A renomada comentarista israelense Anna Barsky escreve no jornal Ma'ariv (em hebraico): "Que o plano [de Trump] para Gaza fracasse".
“Uma estratégia israelense de ‘espera’ está sendo formulada: não rejeitar frontalmente… [mas sim] apostar que a realidade na região seguirá seu curso”.
“[No entanto], a divergência [sobre] o Plano de Trump para Gaza é real… Israel exige uma ordem clara: primeiro, o desarmamento do Hamas, ou seja, primeiro a sua remoção efetiva do poder, e só depois disso – a reconstrução, o poder internacional e a retirada israelense”.
E aqui está o problema: “O gabinete do primeiro-ministro entende que Trump, aparentemente, não pretende aceitar a fórmula de ‘pré-condições’ israelense”. “E aqui está o cerne da questão… que é o fato de o Hamas não ter a intenção de se desarmar ou deixar o território”.
Assim… “Os estados do Golfo, o Egito, e também partes significativas do establishment americano, propõem uma ordem diferente: primeiro, cria-se a reconstrução e um mecanismo internacional; depois, introduz-se uma força de estabilização e um governo tecnocrático; e então, 'no processo', a questão do Hamas é abordada [apenas] gradualmente”.
Assim, a liderança israelense está desiludida e frustrada.
Mas isso é apenas a ponta do iceberg. A questão é mais profunda – como Alon Mizrahi destaca :
“Os líderes israelenses estão observando que os estados árabes não concordaram em normalizar as relações com Israel. Os nacionalistas judeus podem ter seu homem na Casa Branca, mas tudo o que ele parece querer é ganhar dinheiro árabe. Nada de anexação [da Cisjordânia]; nada de mudança de regime no Irã e agora uma exigência 'insultuosa' de uma 'Fase 2' em Gaza, onde Israel supostamente não só toleraria uma presença militar estrangeira, como também permitiria que a reconstrução acontecesse.”
O problema reside na crescente divergência estratégica de interesses entre Netanyahu e Trump: eles divergem não apenas em relação ao plano de Trump para Gaza, mas também em relação à Síria (onde o enviado dos EUA, Tom Barrack, é visto como alinhado à posição da Turquia) e ao Líbano, onde Washington é visto como alinhado a Beirute.
“Trump precisa de uma conquista. Ele precisa assinar alguma coisa” . Enquanto isso, os objetivos de Israel são manter a liberdade de ação militar que atualmente desfruta na Síria e no Líbano, o que perturba e interrompe os esforços dos EUA para orquestrar acordos de grande repercussão entre Israel e as potências regionais.

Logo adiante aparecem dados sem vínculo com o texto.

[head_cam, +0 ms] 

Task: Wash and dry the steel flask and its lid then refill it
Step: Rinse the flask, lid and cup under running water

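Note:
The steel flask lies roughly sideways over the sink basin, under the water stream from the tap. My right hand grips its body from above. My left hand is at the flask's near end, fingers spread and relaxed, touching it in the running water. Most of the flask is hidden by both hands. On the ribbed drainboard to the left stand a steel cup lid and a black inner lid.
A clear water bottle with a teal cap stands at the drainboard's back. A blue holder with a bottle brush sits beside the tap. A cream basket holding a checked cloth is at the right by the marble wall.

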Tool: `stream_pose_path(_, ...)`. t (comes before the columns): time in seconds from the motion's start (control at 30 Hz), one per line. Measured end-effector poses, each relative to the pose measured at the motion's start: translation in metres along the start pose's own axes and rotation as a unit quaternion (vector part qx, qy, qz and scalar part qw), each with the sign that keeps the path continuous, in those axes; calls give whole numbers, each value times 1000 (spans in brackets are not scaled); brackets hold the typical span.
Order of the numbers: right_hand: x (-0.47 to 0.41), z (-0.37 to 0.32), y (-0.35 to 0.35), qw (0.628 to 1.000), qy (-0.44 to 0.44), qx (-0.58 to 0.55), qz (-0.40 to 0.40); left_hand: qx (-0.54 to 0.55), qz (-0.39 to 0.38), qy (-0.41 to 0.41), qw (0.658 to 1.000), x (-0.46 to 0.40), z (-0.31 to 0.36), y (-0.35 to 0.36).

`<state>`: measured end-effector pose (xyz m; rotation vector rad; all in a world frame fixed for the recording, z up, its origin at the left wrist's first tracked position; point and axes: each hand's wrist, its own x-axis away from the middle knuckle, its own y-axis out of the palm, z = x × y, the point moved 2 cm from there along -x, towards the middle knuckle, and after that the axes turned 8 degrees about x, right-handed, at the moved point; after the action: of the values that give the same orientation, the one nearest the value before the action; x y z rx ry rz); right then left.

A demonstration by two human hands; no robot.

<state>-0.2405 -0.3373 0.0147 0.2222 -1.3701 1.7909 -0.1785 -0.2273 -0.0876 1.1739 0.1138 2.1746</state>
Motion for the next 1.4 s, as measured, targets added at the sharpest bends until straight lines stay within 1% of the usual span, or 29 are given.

Trump quer um Prêmio Nobel e, a julgar por suas declarações recentes, sente que Netanyahu não está "cumprindo o prometido" — um sentimento de desilusão que é recíproco no gabinete do primeiro-ministro israelense.
Ben Caspit relata que a inconsistência nas decisões de Trump continua sendo uma grande fonte de frustração para Netanyahu:
“O presidente pode estar do seu lado hoje, sugere um assessor… mas amanhã ele pode mudar de ideia sem pestanejar. Com Trump, cada dia é uma nova luta, dependendo de com quem ele falou na noite anterior ou de quais interesses econômicos estão em jogo. É uma luta difícil e, acima de tudo, interminável…”.
“Trabalhar com os catarianos e sauditas”, na perspectiva israelense , sugere um comentarista , “representa para Trump a promessa fascinante de investimentos gigantescos, que reforçam sua imagem de pessoa eficaz e bem-sucedida; mas também, e ainda mais importante, abriram uma porta pessoal para faturar bilhões em negócios imobiliários no Oriente Médio”.
Essa mudança de Trump para uma abordagem transacional e focada em negócios está, de fato, consagrada na recente Declaração Estratégica Nacional dos EUA (NSS ), que desvia o foco dos EUA das preocupações com a segurança de Israel para “parceria, amizade e investimento ”. A visita de Bin Salman a Washington em novembro demonstrou vividamente essa mudança, moldada por reuniões de alto nível, um fórum de investimentos e uma longa lista de acordos para expandir a cooperação nessas áreas.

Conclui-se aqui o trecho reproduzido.